We have to rethink the ways in which we produce and distribute food. That’s a fact that’s becoming increasingly clear.
It’s a sentiment we’re hearing more and more from economists, agricultural experts and climate change scientists. It’s also echoed by one of the world’s most famous urban planners, Andrés Duany, founding principal of the Miami-based Duany Plater-Zyberk & Company (DPZ) planning and design firm.
Duany, who is leading our Mission Road charrette starting on June 15, will be talking about the intersection of food production challenges and urban planning on June 17. The presentation is free and open to everyone. It begins at 7:30 p.m. at the Glenbow Museum Theatre. Download the promotional flyer here (1.5mb .pdf).
So what does food production have to do with planning for cities and neighbourhoods?
Duany is one of the pioneers of strategies for “agricultural urbanism.“ Behind the strategies is a theory of integration. Like other human activities, growing food can be successfully integrated into the fabric of community life, provided it’s done at the appropriate scale and in character with the surroundings. We’re not talking about abandoning cities and neighbourhoods and moving back to farms, says Duany. Nor is he arguing for redesigning cities and neighbourhoods to accommodate industrial agriculture or huge swaths of “green belts.”

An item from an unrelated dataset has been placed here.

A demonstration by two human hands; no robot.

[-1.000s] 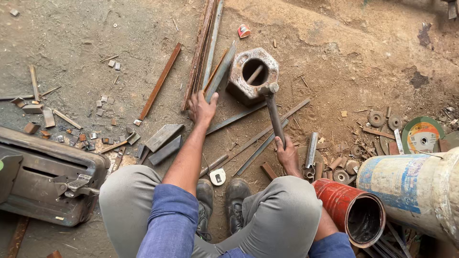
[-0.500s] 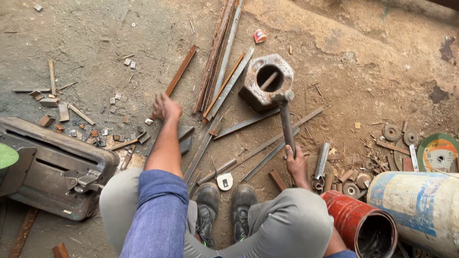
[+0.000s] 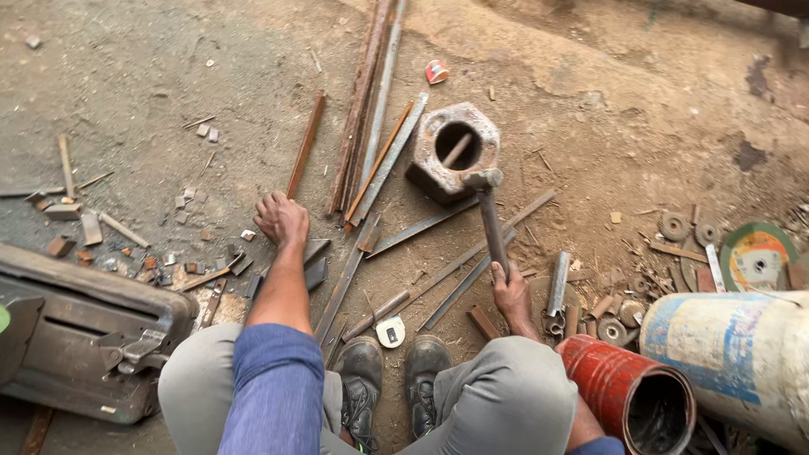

We have to be smarter than that, Duany argues. We have to make places for producing healthy food throughout the full range of human habitat, whether we’re talking about the heart of Calgary or in successively less dense neighbourhoods all the way out to relatively unpopulated areas.
It’s a matter of thinking in terms of design that retains all the advantages of properly scaled urbanism, including the pleasures of living in company with other humans, yet adds the advantage of producing, distributing and consuming food close to home. For a look at a previous Duany lecture in this topic, check out this video:
There are unexpected pluses from this rethinking of community and agriculture, especially in an era in which so many people embrace farmer’s markets and local food. Instead of being an annoyance to nearby homeowners and a detractor from real estate value, agriculture done at the proper scale can become an amenity. In fact, says Duany, “agriculture can be the new golf.”
Duany will be talking about that on June 17. Everyone is welcome.